A Regression-Based Approach to Robust Estimation and Inference for Genetic Covariance
成果类型:
Article
署名作者:
Wang, Jianqiao; Li, Sai; Li, Hongzhe
署名单位:
Harvard University; Harvard T.H. Chan School of Public Health; Renmin University of China; University of Pennsylvania
刊物名称:
JOURNAL OF THE AMERICAN STATISTICAL ASSOCIATION
ISSN/ISSBN:
0162-1459
DOI:
10.1080/01621459.2023.2261669
发表日期:
2024
页码:
2585-2597
关键词:
heritability
architecture
diseases
traits
摘要:
Genome-wide association studies (GWAS) have identified thousands of genetic variants associated with complex traits, and some variants are shown to be associated with multiple complex traits. Genetic covariance between two traits is defined as the underlying covariance of genetic effects and can be used to measure the shared genetic architecture.

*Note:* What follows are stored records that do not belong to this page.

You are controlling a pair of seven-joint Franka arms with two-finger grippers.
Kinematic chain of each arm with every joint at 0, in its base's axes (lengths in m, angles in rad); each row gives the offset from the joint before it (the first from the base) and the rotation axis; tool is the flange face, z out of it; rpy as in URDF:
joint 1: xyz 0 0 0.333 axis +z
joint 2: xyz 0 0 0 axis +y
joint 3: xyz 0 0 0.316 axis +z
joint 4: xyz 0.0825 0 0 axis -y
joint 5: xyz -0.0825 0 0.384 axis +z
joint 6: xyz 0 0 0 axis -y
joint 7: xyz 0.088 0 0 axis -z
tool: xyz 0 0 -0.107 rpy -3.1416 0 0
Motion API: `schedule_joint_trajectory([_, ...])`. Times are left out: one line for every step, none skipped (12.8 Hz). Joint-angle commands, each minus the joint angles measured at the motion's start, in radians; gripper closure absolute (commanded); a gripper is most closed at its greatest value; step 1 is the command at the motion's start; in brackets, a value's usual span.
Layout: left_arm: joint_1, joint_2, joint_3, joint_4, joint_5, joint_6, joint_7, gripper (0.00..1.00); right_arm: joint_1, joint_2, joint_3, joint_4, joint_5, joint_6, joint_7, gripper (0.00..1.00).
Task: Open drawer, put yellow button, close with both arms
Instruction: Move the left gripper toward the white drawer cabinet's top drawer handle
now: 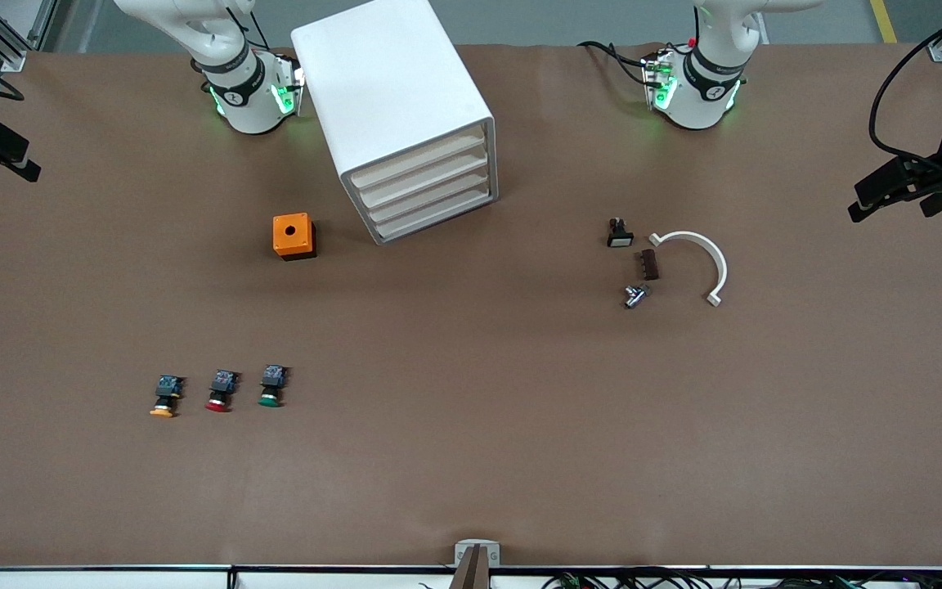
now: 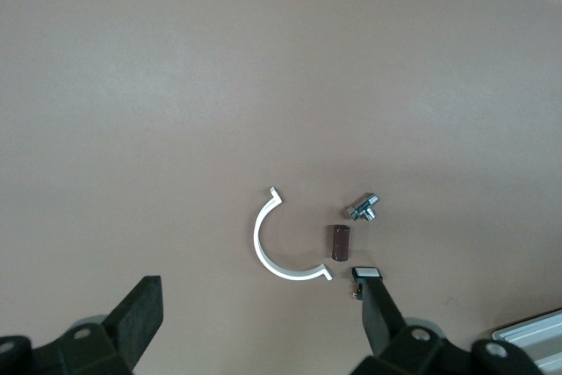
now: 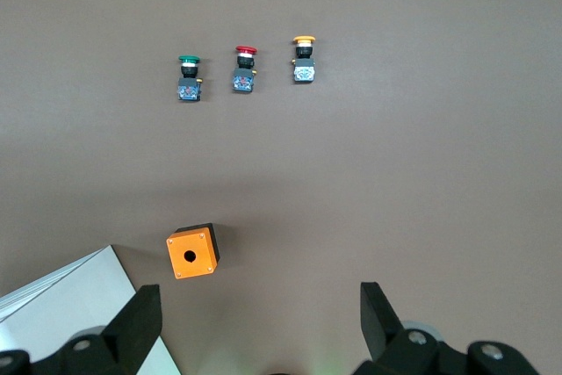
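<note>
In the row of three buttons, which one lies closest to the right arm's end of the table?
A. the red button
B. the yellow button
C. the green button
B: the yellow button ends the row on that side, with the red button in the middle and the green button last.

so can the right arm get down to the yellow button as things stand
Probably yes: the yellow button lies in the open at the end of its row, only the red button beside it, and the right tool is open.
</note>
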Motion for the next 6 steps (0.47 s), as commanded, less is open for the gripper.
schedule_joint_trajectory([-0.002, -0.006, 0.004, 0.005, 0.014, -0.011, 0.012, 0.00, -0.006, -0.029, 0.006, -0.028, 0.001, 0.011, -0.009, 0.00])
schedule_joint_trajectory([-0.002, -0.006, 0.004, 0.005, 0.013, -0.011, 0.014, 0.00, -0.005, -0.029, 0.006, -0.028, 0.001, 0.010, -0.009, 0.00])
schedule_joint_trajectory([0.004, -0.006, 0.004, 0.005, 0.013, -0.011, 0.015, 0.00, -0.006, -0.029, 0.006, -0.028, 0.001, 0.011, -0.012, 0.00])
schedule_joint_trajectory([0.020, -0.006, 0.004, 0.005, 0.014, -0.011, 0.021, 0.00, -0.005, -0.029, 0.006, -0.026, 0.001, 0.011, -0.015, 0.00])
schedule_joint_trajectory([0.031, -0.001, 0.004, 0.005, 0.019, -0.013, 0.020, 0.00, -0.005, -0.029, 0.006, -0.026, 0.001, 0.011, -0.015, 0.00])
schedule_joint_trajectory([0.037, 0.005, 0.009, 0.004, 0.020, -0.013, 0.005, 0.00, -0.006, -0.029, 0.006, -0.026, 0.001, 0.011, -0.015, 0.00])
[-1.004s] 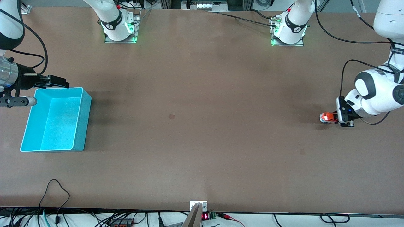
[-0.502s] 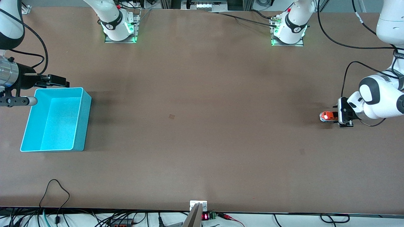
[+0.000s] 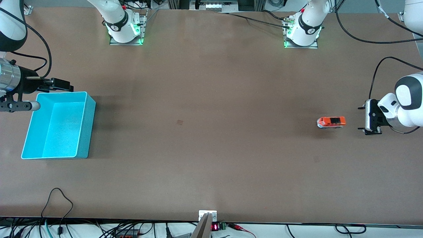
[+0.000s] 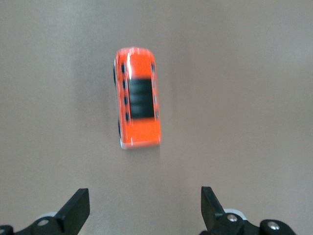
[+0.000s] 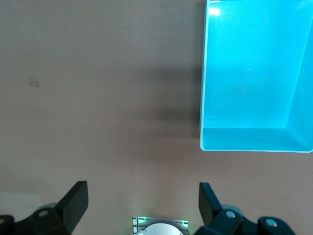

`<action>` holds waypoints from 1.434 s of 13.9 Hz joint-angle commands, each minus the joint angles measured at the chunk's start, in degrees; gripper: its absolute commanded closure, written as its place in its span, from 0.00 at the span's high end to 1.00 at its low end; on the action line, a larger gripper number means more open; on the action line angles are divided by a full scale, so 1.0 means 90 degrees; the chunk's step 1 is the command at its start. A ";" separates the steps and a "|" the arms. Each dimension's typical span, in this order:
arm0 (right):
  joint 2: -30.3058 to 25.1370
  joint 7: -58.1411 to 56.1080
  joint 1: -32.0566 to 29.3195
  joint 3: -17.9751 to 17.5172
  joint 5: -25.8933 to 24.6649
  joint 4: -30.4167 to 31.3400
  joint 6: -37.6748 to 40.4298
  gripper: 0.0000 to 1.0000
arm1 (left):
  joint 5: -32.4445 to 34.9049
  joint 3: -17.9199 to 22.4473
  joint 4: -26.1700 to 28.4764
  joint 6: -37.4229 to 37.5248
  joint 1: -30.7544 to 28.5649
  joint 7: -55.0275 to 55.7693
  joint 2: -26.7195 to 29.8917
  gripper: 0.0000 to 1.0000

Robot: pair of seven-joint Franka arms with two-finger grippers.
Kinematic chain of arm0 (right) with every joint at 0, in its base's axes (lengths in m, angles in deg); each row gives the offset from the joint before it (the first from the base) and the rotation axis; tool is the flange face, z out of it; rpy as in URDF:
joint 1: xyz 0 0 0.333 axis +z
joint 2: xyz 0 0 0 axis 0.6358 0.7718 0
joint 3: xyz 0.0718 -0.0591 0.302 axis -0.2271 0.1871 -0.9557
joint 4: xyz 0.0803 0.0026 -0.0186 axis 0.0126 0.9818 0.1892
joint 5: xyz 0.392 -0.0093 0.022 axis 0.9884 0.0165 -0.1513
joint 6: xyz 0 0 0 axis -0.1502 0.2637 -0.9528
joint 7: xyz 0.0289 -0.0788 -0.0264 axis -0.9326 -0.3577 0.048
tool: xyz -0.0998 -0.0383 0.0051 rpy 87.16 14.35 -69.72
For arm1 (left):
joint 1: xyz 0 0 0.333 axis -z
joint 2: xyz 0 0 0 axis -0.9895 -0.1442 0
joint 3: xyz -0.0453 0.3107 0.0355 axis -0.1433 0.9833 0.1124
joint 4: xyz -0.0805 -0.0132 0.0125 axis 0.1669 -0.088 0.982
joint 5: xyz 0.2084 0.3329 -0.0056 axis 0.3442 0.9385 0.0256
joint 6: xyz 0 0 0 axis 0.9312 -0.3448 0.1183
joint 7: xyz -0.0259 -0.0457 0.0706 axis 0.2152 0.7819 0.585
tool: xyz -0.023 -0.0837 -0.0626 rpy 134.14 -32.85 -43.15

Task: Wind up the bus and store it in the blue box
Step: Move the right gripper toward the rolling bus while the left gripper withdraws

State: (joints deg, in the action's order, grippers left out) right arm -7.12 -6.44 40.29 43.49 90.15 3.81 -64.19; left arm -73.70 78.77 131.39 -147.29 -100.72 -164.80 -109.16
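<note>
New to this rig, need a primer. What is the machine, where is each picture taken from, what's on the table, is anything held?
Two white robot arms with two-finger grippers stand at a brown table. One picture looks down from a high camera facing the arms; the two others come from cameras on the arms' wrists.

On the table lie a small orange-red toy bus with a dark roof panel, toward the left arm's end, and a rectangular light-blue plastic box, empty, at the right arm's end.

The left gripper is open beside the bus, clear of it; its wrist view shows the bus past the fingertips. The right gripper waits open by the box. Nothing is held.
</note>
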 commanded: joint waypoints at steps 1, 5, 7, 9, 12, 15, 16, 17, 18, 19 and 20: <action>-0.0017 0.0010 -0.0022 -0.0053 -0.0066 -0.0061 0.0047 1.00 | 0.0014 -0.0059 0.0036 0.0097 0.0110 0.0061 0.0102 1.00; 0.0012 -0.0058 -0.0061 -0.0053 -0.0066 -0.0051 0.0076 1.00 | 0.0014 -0.0254 -0.0208 0.0077 0.0237 0.0109 0.0073 1.00; 0.0032 -0.0058 -0.0080 -0.0053 -0.0066 -0.0051 0.0067 1.00 | 0.0014 -0.0293 -0.0315 0.0067 0.0364 0.0187 0.0053 1.00; 0.0032 -0.0077 -0.0100 -0.0034 -0.0066 -0.0041 0.0076 1.00 | 0.0005 -0.0303 -0.0451 0.0067 0.0510 0.0382 0.0053 1.00; 0.0032 -0.0078 -0.0071 -0.0034 -0.0066 -0.0041 0.0076 1.00 | -0.0005 -0.0303 -0.0686 0.0106 0.0735 0.0733 0.0053 1.00; 0.0032 -0.0078 -0.0032 -0.0034 -0.0066 -0.0051 0.0086 1.00 | -0.0015 -0.0313 -0.0784 0.0116 0.0901 0.1212 0.0063 1.00; 0.0032 -0.0078 -0.0022 -0.0043 -0.0066 -0.0051 0.0086 1.00 | -0.0073 -0.0322 -0.0794 0.0106 0.0902 0.1387 0.0063 1.00; 0.0032 -0.0078 -0.0022 -0.0053 -0.0066 -0.0051 0.0086 1.00 | -0.0073 -0.0323 -0.0881 0.0106 0.0931 0.1679 0.0063 1.00; 0.0032 -0.0078 -0.0012 -0.0053 -0.0066 -0.0051 0.0067 1.00 | -0.0054 -0.0323 -0.0988 0.0135 0.1028 0.1972 0.0073 1.00; 0.0032 -0.0078 -0.0022 -0.0063 -0.0066 -0.0051 0.0057 1.00 | -0.0054 -0.0323 -0.1096 0.0271 0.1135 0.2207 0.0102 1.00; 0.0032 -0.0087 -0.0022 -0.0063 -0.0066 -0.0051 0.0066 1.00 | -0.0054 -0.0323 -0.1251 0.0495 0.1194 0.2480 0.0102 1.00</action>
State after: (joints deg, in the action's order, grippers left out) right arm -6.92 -6.44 40.26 43.26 90.08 3.83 -64.08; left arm -73.70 75.75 122.94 -146.44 -91.48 -146.75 -108.75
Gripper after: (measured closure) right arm 0.000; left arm 0.000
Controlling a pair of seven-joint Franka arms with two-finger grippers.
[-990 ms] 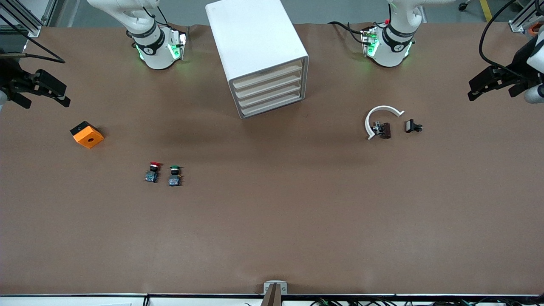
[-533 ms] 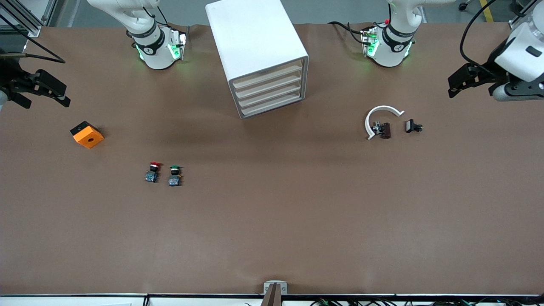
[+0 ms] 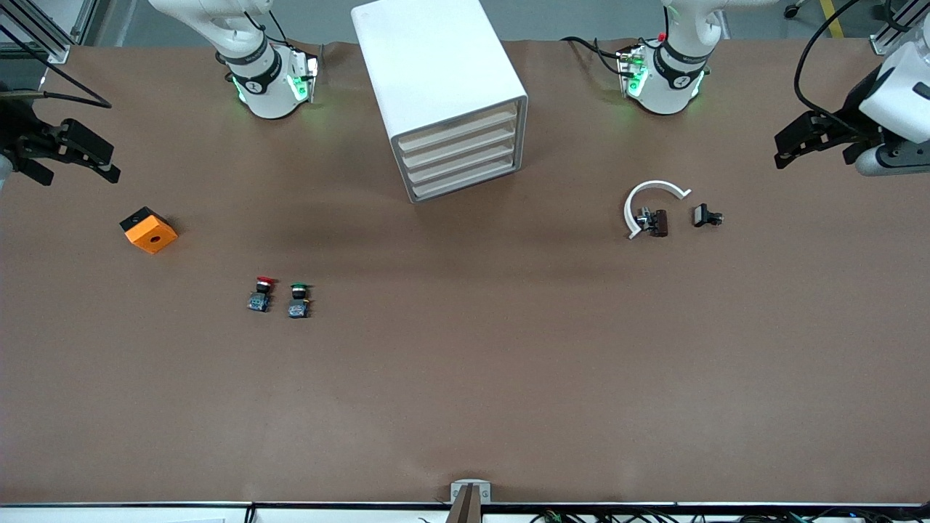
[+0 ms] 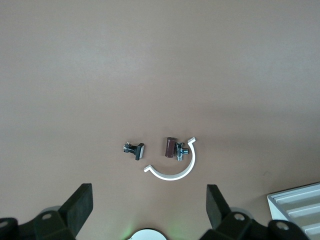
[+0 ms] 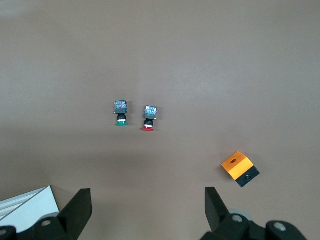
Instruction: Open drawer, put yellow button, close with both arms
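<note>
The white cabinet (image 3: 429,58) stands between the two arm bases, its four cream-fronted drawers all shut; the top drawer (image 3: 458,128) is flush with the others. No yellow button shows in any view. My left gripper (image 3: 810,156) is open and empty, in the air over the left arm's end of the table. In the left wrist view (image 4: 148,210) its jaws stand wide apart. My right gripper (image 3: 80,176) is open and empty, in the air over the right arm's end, its jaws wide apart in the right wrist view (image 5: 147,210).
A red-capped button (image 3: 260,293) and a green-capped button (image 3: 298,300) stand side by side nearer the camera. An orange block (image 3: 148,229) lies toward the right arm's end. A white curved piece (image 3: 649,200), a brown part (image 3: 658,222) and a black part (image 3: 705,216) lie toward the left arm's end.
The left arm swung in over the table, then drew back a little toward the table's end. The right arm and all objects stayed still.
</note>
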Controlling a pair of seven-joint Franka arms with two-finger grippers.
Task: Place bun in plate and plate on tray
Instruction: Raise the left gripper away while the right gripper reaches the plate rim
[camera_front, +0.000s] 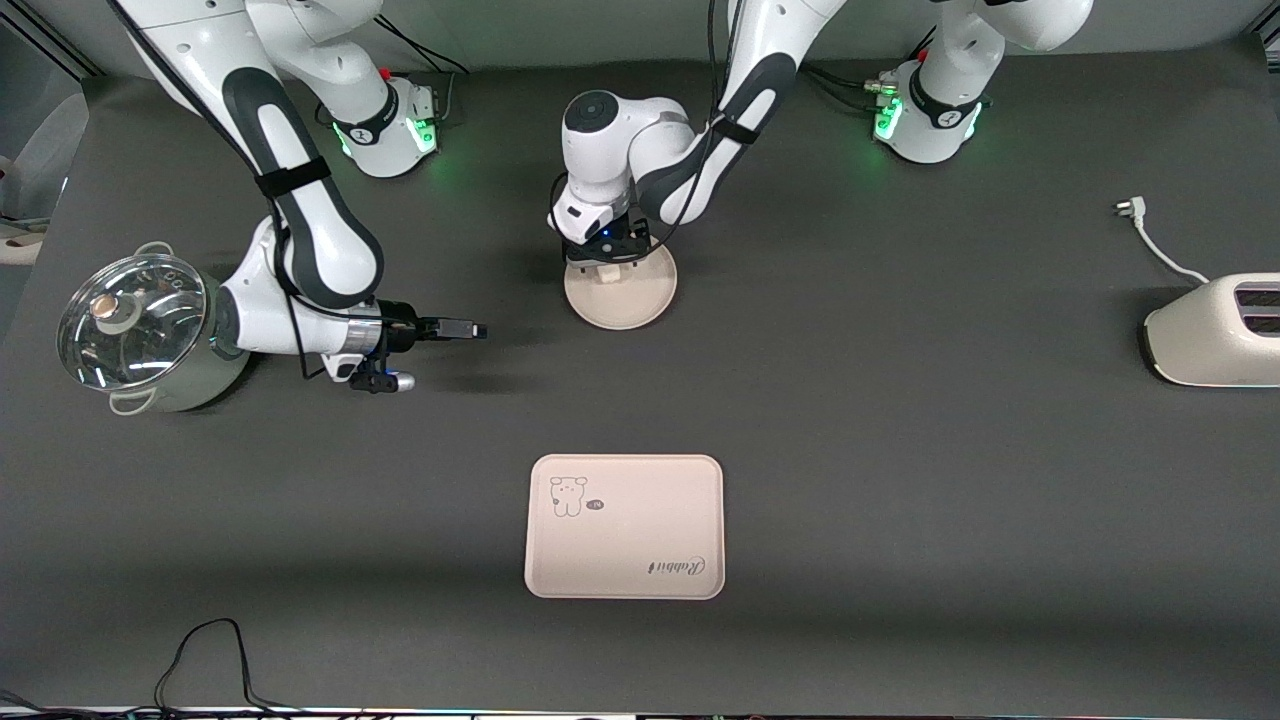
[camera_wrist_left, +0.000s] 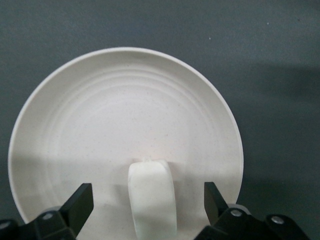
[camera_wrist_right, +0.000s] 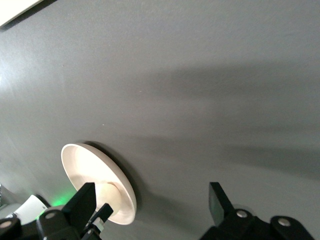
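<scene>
The bun (camera_wrist_left: 152, 197) lies in the plate (camera_front: 640, 300), close to the rim on the side toward the robots' bases, and the left hand (camera_front: 603, 262) hangs right over it with its fingers (camera_wrist_left: 80, 202) spread wide on either side, neither one touching it. From the left wrist view there is clear space between the bun and each finger, so the bun rests on the plate under its own weight; to my eye the first half of the job is done and the hand is spread so it can lift off without dragging the bun along. The plate sits on the dark surface between the two arm bases, well apart from the tray (camera_front: 625, 527), which lies much nearer the front camera with its bear drawing and script facing up and nothing on it. That leaves the plate still to be carried across. The right hand (camera_front: 470, 330) waits low over bare surface beside the plate, toward the right arm's end, fingers wide and holding nothing, pointing toward the plate as though ready to take its rim. A lidded pot (camera_front: 135, 330) stands by the right arm and a toaster (camera_front: 1215, 335) at the left arm's end, both out of the way.
</scene>
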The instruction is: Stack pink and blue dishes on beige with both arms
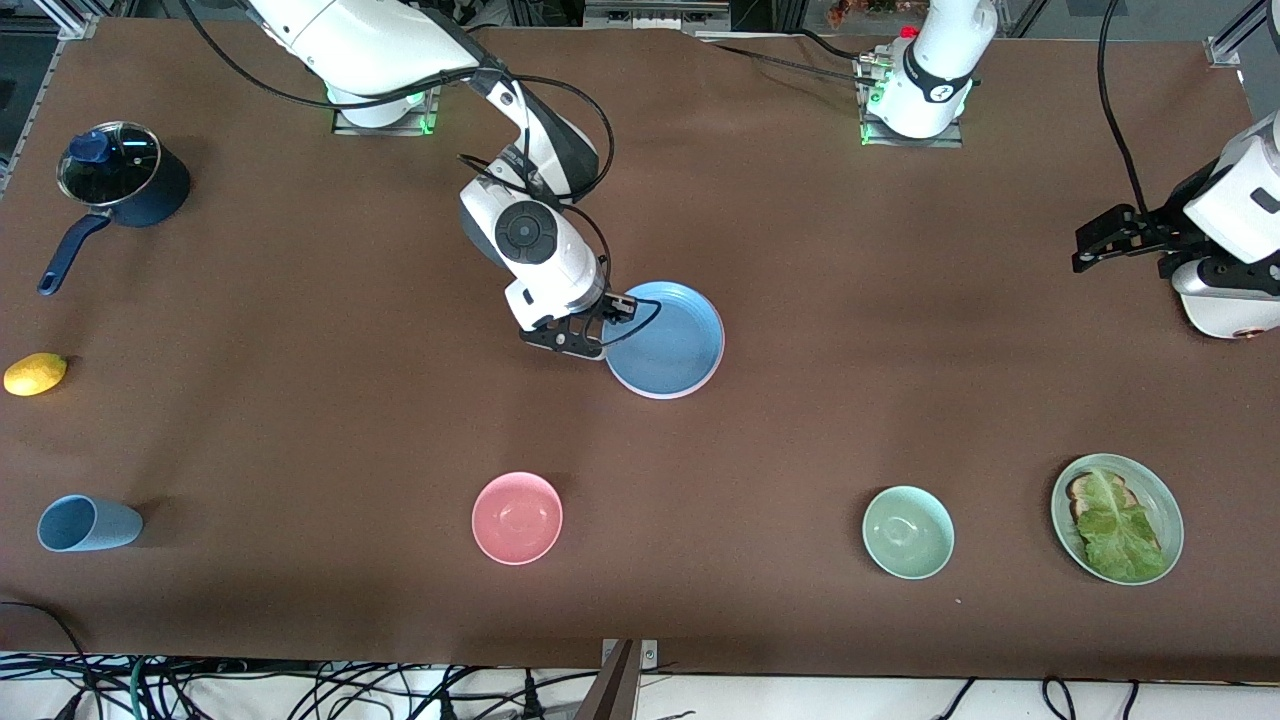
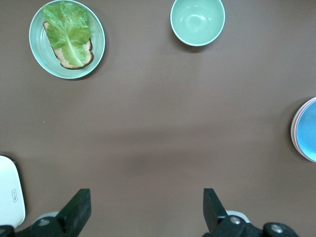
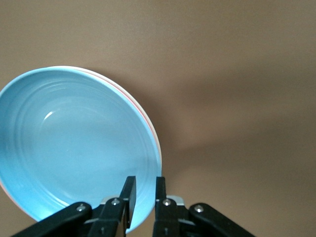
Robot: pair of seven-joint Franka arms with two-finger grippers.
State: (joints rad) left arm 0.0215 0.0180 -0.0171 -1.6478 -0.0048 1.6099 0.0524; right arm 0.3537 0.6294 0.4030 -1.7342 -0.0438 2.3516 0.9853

The data used to estimate such a genetic covariance can be from the same group or different groups of individuals, and the traits can be of different types or collected based on different study designs. This article proposes a unified regression-based approach to robust estimation and inference for genetic covariance of general traits that may be associated with genetic variants nonlinearly. The asymptotic properties of the proposed estimator are provided and are shown to be robust under certain model misspecification. Our method under linear working models provides a robust inference for the narrow-sense genetic covariance, even when both linear models are mis-specified. Numerical experiments are performed to support the theoretical results. Our method is applied to an outbred mice GWAS dataset to study the overlapping genetic effects between the behavioral and physiological phenotypes. The real data results reveal interesting genetic covariance among different mice developmental traits. Supplementary materials for this article are available online.